The meeting confirmed alignment on GeneVentiv’s IND-enabling development plan, encompassing both preclinical studies and CMC (Chemistry, Manufacturing, and Controls) strategy.
“This positive and constructive meeting with the FDA represents a key regulatory milestone for GeneVentiv,” said Damon Race, Chief Executive Officer of GeneVentiv Therapeutics.
“The Agency’s confirmation of our IND-enabling development plan validates the rigor of our scientific and manufacturing approach and provides a clear path toward first-in-human studies. With regulatory risk now substantially reduced, we are focused on advancing GENV-HEM to IND submission readiness.”
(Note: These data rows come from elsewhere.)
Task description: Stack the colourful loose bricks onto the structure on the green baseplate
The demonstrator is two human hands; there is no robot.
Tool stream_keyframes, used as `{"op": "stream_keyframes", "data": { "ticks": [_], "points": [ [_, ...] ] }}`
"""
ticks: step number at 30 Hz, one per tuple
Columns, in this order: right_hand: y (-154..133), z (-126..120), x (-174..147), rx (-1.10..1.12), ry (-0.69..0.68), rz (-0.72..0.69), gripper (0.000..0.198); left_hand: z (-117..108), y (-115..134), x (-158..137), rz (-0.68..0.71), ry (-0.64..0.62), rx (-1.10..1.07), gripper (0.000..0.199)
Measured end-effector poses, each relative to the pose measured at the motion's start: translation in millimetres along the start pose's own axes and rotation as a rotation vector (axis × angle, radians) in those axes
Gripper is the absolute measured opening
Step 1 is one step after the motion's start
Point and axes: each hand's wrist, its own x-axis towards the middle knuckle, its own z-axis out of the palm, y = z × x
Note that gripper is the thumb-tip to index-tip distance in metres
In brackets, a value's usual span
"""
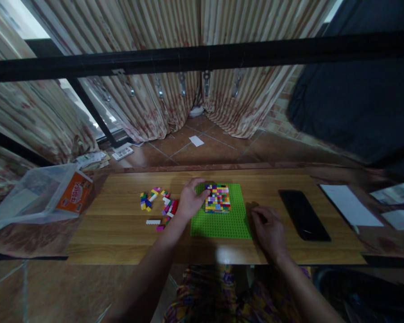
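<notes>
A block of many-coloured toy building bricks [217,202] is built up on the far part of a green baseplate [222,226]. At its left side is my left hand [190,199], its thumb touching the bricks near the far left corner and its fingers stretched out, apart from the thumb. My right hand [268,226] rests by the right edge of the baseplate. Its fingers are curled in, and I see nothing between them. Loose bricks [151,197] in several colours lie left of my left hand, with a white brick [153,222] and a magenta brick [160,228] nearer me.
The wooden table [114,242] also bears a black phone-like slab [304,215] on the right. To the left stands a clear plastic bin [43,186] with an orange label. A black bar [188,58] crosses in front of striped curtains [155,27]. Paper [350,204] lies off the right side.
</notes>
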Motion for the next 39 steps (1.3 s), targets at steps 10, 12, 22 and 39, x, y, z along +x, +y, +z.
{"op": "stream_keyframes", "data": {
  "ticks": [10,12,22,39],
  "points": [
    [-0.8,-0.7,0.4,0.002,-0.003,-0.016,0.021,20.9,-3.8,12.4,-0.206,-0.142,-0.318,0.023],
    [-1.1,-0.8,0.4,-0.002,-0.005,-0.015,0.021,22.5,-2.3,11.1,-0.214,-0.152,-0.341,0.022],
    [0.5,0.2,0.4,-0.038,-0.031,-0.032,0.022,27.1,-1.8,8.1,-0.166,-0.139,-0.28,0.022],
    [11.1,2.2,-1.0,-0.086,-0.023,-0.085,0.029,16.6,7.7,-9.3,-0.114,0.032,-0.205,0.028]
  ]
}}
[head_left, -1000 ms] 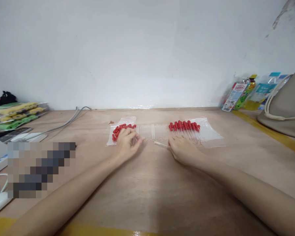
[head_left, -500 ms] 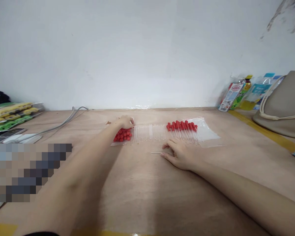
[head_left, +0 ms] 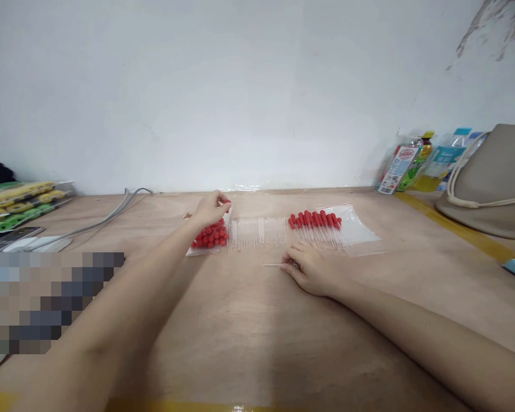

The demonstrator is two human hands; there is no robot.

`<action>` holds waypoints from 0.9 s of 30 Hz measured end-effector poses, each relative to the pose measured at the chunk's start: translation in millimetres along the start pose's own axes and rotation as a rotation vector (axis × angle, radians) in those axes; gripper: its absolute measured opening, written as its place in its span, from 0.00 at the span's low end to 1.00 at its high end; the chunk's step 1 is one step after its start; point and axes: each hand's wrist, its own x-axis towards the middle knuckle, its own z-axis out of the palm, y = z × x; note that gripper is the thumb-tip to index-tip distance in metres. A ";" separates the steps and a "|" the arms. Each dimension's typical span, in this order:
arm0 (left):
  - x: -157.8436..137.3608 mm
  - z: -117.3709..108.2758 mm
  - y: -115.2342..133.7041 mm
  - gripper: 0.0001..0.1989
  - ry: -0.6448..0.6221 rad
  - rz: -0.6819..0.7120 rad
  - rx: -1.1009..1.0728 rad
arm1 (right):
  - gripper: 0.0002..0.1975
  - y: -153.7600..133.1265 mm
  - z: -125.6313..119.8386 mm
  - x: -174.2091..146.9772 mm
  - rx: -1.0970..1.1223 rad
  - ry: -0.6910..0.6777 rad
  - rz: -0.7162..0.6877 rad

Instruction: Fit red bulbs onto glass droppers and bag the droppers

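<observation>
Above a pile of red rubber bulbs (head_left: 212, 236) on a clear plastic bag (head_left: 201, 252), my left hand (head_left: 211, 209) pinches one red rubber bulb (head_left: 227, 205) between thumb and fingers. My right hand (head_left: 305, 266) rests low on the table, closed around a thin glass dropper tube (head_left: 270, 265) whose narrow end points left. Several bare glass tubes (head_left: 257, 232) lie side by side between the hands. Behind my right hand lies a row of glass droppers with red bulbs (head_left: 315, 220) fitted on their ends, partly over another clear bag (head_left: 360, 226).
Bottles and a carton (head_left: 398, 169) stand at the back right beside a grey-brown bag (head_left: 493, 171) with a cord. On the left are packs of yellow and green rolls (head_left: 21, 200), a phone (head_left: 12, 239) and a grey cable (head_left: 107, 216). A white wall (head_left: 257, 103) closes off the back.
My left hand has lifted up and slightly left from the pile, and a red bulb now shows in its fingers. My right hand stays nearly still with the glass tube.
</observation>
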 end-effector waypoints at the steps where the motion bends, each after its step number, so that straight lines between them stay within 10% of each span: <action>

Dr. Paris Margaritis, Chief Scientific Officer, added, “We appreciate the FDA’s thoughtful engagement and early alignment on our development strategy. GENV-HEM has shown robust preclinical activity and the potential to meet the unmet needs of hemophilia patients through durable endogenous Factor Va expression.”
GeneVentiv plans to continue regulatory engagement as it progresses GENV-HEM through IND-enabling studies, with a Pre-IND meeting and IND submission targeted for 2026.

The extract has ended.